OpenStack: Quick and automatic instance snapshot backup and restore (and before an apt upgrade) with nova backup

20-12-2016 | Remy van Elst


Table of Contents


openStack Logo

This is a guide that shows you how to create OpenStack instance snapshots automatically, quick and easy. This allows you to create a full backup of the entire instance. This guide has a script that makes creating snapshots from an OpenStack VM automatic via cron. The script uses the nova backup function, therefore it also has retention and rotation of the backups. It also features an option to create a snapshot before every apt action, upgrade/install/remove. This way, you can easily restore from the snapshot when something goes wrong after an upgrade. Snapshots are very usefull to restore the entire instance to an earlier state. Do note that this is not the same as a file based backup, you can't select a few files to restore, it's all or nothing.

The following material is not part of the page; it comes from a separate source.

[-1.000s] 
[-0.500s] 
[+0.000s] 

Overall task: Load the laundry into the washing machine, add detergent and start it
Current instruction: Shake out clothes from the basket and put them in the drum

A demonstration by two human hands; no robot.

OpenStack Compute (Nova) has a feature that allows you to create a snapshot of a (running) instance, namely nova image-create. This uses the underlying hypervisor to create an instant snapshot of the virtual machine. In the case of KVM/qemu this is a qemu-snapshot. This image is then stored in the Glance image store, allowing you to create a new VM based on the image, thus restoring the backup or creating a clone. If you use floating IP's, it's a matter of assigning the floating IP to the new VM and you're all set.

If you like this article, consider sponsoring me by trying out a Digital Ocean VPS. With this link you'll get a $5 VPS for 2 months free (as in, you get $10 credit). (referral link)

Snapshot before an apt install/upgrade

Snapshots are a fast and easy way to clone or restore an instance to an earlier point. Let's say you're doing an upgrade of your application and it goes horribly wrong. Rollback fails and it's the middle of the night. Do you want to go and restore all the files and databases from the backup of 18 hours earlier, manually? Or do you want to revert the entire thing to a full snapshot from before the upgrade? If I could choose, I would know.

Do note that I still recommend you create regular backups. They allow for a more fine-grained way to restore files/folders/databases and have things like compression and incremental/differential support, thus backing up only the things that have changed since the last backup. This snapshot method is just a copy of the enitre disk, taking up more space.

Nova Backup

The compute part of OpenStack, nova, has multiple options to create images (snapshots) of an instance. One is with the nova image-create command. This creates an instant snapshot and uploads that to Glance, the image storage component.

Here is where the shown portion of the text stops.